Beragam tantangan kemudian muncul. Seperti misalnya masih banyak pengurus BUMDes yang belum tahu cara mengusulkan dana CSR kepada perusahaan. Selain keterbatasan pengetahuan, BUMDes yang berada di luar daerah ring 1 atau bahkan BUMDes yang tidak berada di area perindustrian juga menjadi ketakutan tersendiri bagi pengurus BUMDes bahwasanya BUMDes-nya tidak bisa mendapatkan program CSR. Dalam hal ini tak perlu muluk-muluk, sebenarnya BUMDes dapat mengajukan dana CSR ke BUMD. Kemudian peran pemerintah desa dan pemerintah kabupaten dalam menjadi penjembatan BUMDes kepada program CSR penting untuk dikembangkan agar mempermudah BUMDes dalam mengakses program CSR perusahaan.
Sebagai penguatan posisi tawar BUMDes sebelum menjajal untuk mengajukan proposal bantuan CSR, hendaknya BUMDes dapat melakukan refleksi tentang kondisi internalnya. Kira-kira apa yang bisa ‘dijual’ dari BUMDes kepada perusahaan. Menggali potensi desa yang bisa menggoda perusahaan sehingga perusahaan mau meloloskan proposal yang diajukan BUMDes tersebut. Program yang dibawa oleh BUMDes harus bisa bermanfaat untuk orang banyak, khususnya seluruh warga desa.

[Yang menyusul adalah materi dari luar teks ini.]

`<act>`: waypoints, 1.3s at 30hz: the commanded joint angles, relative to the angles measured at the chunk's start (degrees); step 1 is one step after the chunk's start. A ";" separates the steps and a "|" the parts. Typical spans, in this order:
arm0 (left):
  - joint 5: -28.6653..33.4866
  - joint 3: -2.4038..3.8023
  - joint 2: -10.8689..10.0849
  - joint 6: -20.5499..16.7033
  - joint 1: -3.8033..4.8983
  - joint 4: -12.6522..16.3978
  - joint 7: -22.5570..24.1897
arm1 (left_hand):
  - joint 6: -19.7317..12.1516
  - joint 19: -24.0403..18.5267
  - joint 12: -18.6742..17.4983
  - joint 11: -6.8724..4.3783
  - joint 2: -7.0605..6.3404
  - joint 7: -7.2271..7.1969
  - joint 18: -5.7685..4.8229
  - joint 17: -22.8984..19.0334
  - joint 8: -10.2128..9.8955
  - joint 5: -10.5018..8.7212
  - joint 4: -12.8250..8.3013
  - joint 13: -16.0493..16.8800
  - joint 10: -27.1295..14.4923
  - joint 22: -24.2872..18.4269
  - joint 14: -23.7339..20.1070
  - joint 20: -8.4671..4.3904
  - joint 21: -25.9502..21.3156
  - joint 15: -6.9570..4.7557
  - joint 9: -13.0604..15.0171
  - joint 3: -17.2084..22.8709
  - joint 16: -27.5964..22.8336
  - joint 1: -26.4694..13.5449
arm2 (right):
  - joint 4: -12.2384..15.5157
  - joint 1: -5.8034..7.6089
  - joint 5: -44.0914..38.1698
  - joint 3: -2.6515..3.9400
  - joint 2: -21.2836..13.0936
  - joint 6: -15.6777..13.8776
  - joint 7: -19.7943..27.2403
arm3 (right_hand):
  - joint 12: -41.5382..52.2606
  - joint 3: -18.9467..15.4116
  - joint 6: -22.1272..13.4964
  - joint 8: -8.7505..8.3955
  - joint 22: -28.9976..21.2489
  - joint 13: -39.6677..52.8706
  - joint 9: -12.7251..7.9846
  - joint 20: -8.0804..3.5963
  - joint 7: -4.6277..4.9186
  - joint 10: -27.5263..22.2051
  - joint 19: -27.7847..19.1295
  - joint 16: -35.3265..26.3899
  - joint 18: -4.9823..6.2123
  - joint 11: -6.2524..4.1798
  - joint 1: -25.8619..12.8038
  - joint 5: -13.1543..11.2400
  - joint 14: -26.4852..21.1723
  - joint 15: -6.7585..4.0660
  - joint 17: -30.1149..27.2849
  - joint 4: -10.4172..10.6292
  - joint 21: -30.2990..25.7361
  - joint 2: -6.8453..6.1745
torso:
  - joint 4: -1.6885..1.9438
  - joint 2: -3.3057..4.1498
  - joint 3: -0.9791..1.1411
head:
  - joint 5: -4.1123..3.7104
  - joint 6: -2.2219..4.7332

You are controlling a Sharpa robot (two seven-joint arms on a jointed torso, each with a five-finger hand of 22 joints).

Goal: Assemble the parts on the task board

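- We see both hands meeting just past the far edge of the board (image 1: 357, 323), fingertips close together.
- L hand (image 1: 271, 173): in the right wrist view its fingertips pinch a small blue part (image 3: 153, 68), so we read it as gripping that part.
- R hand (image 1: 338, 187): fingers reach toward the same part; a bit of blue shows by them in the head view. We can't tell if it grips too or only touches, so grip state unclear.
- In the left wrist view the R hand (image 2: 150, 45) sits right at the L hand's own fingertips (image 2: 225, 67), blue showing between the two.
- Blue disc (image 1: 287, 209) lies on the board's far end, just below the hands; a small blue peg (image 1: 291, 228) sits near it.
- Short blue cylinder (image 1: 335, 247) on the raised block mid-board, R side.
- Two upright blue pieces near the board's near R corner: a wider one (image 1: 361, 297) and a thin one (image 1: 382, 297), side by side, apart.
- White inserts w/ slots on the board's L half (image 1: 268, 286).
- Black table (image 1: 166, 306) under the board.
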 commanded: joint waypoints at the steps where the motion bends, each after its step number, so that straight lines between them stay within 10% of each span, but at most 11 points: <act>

Program CSR untuk BUMDes nampaknya juga berpotensi sedikit ‘meredam kekecewaan’ sebagian masyarakat yang tidak diterima sebagai pekerja di perusahaan terkait. Tenaga kerja yang tidak diterima oleh perusahaan bisa lari ke BUMDes yang sudah berkembang berkat program CSR dari perusahaan tersebut. Pada akhirnya, CSR tidak sekadar gerakan filantropi dan bagi-bagi. Air tidak hanya diguyurkan begitu saja, api di permukaan mungkin sudah mati tetapi akan masih menyisakan sekam yang membara. Hadirnya CSR untuk BUMDes diharapkan mampu menutup celah kosong yang belum mampu diselesaikan oleh pemerintah di dalam menumbuhkan kembali geliat BUMDes untuk menyokong perekonomian desa.